To do this change your .babelrc
over to:
{
"presets": [
[
"@babel/preset-env",
{
"shippedProposals": true
}
]
]
}
From the Babel docs: "set the shippedProposals option to true. This will enable polyfills and transforms for proposal which have already been shipped in browsers for a while."
If you are using Jest
If you are using Jest, it will automatically pick up .babelrc
files, this might be problematic, as it will very helpfully start to try to transpile things like async/await
, potentially leading you down even more rabbit holes. With really helpful messages like:
ReferenceError: regeneratorRuntime is not defined
By dumb luck, I've been through the pain of this message many times, and knew exactly what was wrong, Jest was trying to transform the perfectly valid code.

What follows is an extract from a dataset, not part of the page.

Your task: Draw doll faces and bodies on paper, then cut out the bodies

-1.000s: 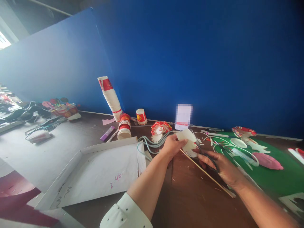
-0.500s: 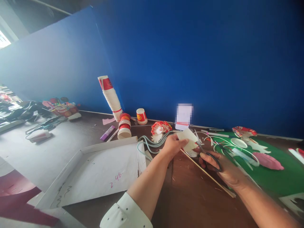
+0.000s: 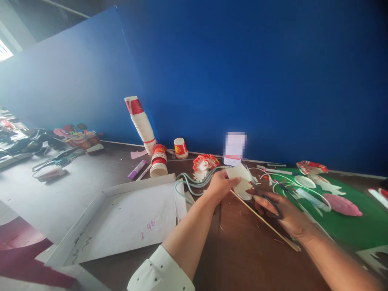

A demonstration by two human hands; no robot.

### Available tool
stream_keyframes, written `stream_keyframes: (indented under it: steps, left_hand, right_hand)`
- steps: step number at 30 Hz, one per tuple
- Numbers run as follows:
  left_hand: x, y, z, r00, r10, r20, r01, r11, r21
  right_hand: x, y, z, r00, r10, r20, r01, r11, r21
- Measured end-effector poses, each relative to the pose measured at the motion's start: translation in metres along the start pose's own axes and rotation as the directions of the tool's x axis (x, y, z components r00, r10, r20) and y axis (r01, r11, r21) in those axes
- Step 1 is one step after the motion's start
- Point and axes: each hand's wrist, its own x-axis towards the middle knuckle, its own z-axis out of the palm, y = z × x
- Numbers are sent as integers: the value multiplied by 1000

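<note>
My left hand (image 3: 222, 184) pinches a pale cream piece of paper (image 3: 239, 174), thumb on top of it. In my right hand (image 3: 277, 208) is a pair of scissors (image 3: 274, 205) with black handles, its blades at the paper's right edge. Below the paper a thin wooden stick (image 3: 266, 224) slants down to the right across the brown table. Just behind my left hand lie a flower-like cut paper cup (image 3: 206, 163) in red and white and a pale blue-green cable (image 3: 194, 184).
A shallow white box (image 3: 127, 218) lies at left. Behind it are a leaning stack of paper cups (image 3: 142, 125), an upturned cup (image 3: 181, 148) and a purple glue stick (image 3: 137, 169). At right, a green sheet (image 3: 351, 230) bears a pink cutout (image 3: 342, 205). A blue partition (image 3: 242, 72) stands behind.
The scissor blades, apart and plainly visible before, have come together at the paper's right edge. My left hand and the paper have hardly moved.
</note>
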Motion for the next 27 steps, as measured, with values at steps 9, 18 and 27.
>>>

It's almost 2021, and this is a server app, I certainly do not want to transpile async/await
especially not in unit tests!
One way to work around this is to use a non-standard name for your .babelrc
file e.g. .babel-eslintrc
. There may be better solutions, but I certainly don't want Jest unnecessarily transforming code.
In your .eslintrc
file you can update babelOptions
to use a custom configFile
"babelOptions": {
"configFile": "./.babel-eslintrc"
}
And there we go, Jest is now happy again because it's not using the Babel configuration.
Summary
All in all this was a lot harder than I thought it would be, my guess is that many people don't hit this issue because they happen to already have Babel configured. But in the case of backend dev, getting along happily, just trying to make use of a shipped JavaScript feature in a server, you can get dragged into the hellscape of frontend development tooling, and no one has fun there.